Exercise details: Give every line of the listing word for word, beginning at the first and including the line with "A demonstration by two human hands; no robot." as the last.

Extracted data Block Start

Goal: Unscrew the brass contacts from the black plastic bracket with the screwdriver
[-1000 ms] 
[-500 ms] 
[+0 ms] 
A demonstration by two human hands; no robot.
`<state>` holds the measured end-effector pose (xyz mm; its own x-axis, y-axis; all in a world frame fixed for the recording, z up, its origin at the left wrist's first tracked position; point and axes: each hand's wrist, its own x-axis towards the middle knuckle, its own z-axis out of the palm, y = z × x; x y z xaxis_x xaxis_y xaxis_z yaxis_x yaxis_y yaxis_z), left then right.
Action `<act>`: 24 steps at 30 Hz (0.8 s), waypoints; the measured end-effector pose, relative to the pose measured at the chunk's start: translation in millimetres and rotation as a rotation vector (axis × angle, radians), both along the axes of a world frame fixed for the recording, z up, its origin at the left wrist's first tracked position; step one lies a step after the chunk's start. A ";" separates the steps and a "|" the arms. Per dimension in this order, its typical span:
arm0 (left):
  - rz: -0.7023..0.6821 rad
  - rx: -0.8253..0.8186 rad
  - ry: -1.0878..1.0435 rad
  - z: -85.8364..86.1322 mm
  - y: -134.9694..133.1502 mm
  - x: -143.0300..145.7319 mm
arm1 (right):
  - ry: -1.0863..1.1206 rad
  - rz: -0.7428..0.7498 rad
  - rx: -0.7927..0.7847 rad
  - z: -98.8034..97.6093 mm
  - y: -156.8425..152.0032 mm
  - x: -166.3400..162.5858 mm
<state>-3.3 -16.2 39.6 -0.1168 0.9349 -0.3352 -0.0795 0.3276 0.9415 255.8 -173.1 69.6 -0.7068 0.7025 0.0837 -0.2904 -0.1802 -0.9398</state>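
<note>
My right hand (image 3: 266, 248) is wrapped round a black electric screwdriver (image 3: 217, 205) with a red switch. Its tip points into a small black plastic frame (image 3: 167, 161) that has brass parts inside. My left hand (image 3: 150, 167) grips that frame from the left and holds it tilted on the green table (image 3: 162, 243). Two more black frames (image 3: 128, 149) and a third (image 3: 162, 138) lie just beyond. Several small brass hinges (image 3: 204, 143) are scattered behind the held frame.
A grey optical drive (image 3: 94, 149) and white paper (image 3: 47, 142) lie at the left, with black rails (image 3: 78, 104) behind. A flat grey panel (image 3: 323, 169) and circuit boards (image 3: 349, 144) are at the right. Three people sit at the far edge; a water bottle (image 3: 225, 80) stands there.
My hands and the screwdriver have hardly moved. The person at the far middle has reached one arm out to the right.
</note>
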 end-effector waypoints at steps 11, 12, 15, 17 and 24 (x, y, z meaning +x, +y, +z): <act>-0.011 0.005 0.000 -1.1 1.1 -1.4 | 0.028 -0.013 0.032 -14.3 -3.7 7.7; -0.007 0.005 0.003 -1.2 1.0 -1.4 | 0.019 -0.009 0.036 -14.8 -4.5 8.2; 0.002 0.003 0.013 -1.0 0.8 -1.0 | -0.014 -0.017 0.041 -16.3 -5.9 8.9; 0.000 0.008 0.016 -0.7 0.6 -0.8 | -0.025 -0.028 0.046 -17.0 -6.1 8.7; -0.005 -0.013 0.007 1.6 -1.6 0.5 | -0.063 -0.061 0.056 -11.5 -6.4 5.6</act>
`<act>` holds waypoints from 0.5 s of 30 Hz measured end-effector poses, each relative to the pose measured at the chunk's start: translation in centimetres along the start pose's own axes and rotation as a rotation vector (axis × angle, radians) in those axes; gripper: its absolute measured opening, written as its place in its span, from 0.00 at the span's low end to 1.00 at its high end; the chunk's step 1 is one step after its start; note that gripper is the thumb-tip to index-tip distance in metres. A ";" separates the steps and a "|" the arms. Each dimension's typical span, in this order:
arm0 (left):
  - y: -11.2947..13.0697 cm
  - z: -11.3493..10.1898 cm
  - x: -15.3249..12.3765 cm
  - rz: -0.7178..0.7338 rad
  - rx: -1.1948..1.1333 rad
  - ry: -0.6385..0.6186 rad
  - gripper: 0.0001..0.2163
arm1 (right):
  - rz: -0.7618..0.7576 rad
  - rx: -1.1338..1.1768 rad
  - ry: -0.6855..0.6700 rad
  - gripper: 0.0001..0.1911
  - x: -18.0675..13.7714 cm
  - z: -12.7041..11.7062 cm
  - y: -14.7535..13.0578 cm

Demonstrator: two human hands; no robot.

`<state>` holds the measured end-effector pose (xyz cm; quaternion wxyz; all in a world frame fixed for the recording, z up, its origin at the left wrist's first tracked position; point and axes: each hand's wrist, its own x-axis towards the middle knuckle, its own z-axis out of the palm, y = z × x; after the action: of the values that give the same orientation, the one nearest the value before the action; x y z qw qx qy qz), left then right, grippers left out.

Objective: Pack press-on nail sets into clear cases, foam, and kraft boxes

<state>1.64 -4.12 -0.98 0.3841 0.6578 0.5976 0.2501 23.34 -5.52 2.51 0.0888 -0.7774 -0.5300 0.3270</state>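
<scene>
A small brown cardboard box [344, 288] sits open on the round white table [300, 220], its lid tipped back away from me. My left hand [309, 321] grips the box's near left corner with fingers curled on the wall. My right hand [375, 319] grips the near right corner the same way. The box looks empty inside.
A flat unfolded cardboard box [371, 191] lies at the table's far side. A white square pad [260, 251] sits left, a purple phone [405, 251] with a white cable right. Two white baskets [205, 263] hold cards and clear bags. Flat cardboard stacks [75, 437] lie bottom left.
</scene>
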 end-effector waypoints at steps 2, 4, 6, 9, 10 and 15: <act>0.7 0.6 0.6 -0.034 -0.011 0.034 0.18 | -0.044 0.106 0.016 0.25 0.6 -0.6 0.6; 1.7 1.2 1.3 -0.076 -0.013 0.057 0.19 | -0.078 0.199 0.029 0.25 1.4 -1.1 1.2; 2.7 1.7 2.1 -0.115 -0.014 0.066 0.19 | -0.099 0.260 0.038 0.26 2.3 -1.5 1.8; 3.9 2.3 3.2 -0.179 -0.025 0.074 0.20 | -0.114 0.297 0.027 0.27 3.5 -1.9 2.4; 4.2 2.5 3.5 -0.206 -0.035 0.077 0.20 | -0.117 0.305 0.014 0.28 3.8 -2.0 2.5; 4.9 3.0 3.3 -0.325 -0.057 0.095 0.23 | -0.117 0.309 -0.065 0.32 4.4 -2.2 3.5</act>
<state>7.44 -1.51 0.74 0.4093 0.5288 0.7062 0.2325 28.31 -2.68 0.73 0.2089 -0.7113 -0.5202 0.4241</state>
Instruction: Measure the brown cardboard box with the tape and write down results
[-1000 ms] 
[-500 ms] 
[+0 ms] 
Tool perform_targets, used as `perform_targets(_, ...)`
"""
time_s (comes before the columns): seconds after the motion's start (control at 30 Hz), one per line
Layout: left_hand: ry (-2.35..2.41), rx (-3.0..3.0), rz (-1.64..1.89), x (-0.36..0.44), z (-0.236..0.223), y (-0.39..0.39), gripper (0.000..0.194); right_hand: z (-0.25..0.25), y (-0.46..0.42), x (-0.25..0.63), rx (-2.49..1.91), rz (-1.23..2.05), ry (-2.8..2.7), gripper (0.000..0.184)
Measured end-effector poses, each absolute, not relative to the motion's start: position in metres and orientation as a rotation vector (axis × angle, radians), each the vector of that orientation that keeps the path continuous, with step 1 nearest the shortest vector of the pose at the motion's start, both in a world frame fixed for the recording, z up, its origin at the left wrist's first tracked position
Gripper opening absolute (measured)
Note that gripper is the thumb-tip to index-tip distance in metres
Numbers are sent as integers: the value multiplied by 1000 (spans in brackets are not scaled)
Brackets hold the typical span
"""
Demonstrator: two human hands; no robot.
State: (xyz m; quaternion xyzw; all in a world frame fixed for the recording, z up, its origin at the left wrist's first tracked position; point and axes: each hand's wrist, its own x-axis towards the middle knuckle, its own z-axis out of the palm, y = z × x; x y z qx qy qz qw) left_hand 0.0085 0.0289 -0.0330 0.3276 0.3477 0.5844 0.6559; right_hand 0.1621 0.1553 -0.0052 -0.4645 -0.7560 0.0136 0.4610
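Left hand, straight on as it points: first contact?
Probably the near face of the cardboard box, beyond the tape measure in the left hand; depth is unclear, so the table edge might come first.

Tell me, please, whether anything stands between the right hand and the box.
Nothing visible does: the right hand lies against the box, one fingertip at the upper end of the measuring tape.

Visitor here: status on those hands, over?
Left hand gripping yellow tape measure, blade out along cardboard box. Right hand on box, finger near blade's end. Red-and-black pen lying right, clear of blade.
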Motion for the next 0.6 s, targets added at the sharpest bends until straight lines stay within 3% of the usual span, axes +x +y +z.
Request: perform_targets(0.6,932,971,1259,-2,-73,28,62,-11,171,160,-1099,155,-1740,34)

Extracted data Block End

Response to this exercise:
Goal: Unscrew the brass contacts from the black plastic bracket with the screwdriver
[-1000 ms] 
[-500 ms] 
[+0 ms] 
A demonstration by two human hands; no robot.

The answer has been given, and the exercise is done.